Exactly as written, transcribe the data from its opening line through the line containing "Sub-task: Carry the". Leave every picture out.

========

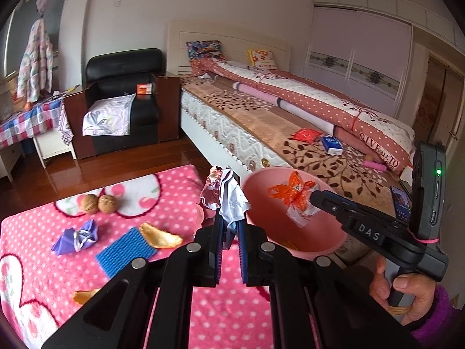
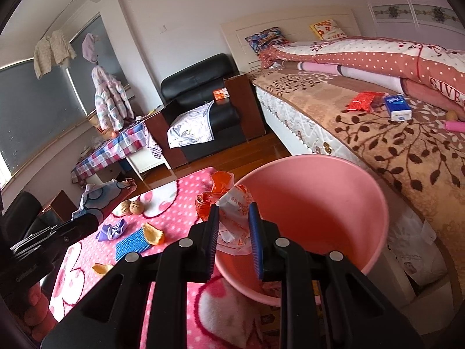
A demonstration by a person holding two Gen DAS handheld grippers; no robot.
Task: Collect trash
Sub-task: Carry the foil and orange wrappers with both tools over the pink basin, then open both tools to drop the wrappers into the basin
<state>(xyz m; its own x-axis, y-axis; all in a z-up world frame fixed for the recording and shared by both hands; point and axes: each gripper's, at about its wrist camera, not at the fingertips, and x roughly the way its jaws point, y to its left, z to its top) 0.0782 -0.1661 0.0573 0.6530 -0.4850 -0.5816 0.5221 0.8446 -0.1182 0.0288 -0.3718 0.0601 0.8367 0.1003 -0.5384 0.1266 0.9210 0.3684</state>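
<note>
Lower centre of the right view, the right claw (image 2: 234, 226) pinches a crumpled orange-and-white plastic wrapper (image 2: 232, 203) at the round pink plastic basin (image 2: 375, 203)'s near rim; carry it further over the basin before letting go. The left claw (image 1: 230, 226) grips a crumpled white-and-silver wrapper (image 1: 229, 195) just left of the basin. Peel, walnuts (image 1: 98, 203) and a purple wrapper (image 1: 76, 237) lie lower left.

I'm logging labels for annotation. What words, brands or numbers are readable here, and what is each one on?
"DAS": on the body of the right gripper.
"SIVE ALL TO": what I make out on the quilt; partly folded, uncertain.
Red print on the orange-white wrapper: too small to read.
Blue box on the bed: print too blurred.
Orange box on the armchair: unreadable.
Left gripper, crumpled wrapper: no legible text.
</note>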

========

◆ Answer space:
A demonstration by a person holding two Gen DAS handheld grippers; no robot.
Task: Collect trash
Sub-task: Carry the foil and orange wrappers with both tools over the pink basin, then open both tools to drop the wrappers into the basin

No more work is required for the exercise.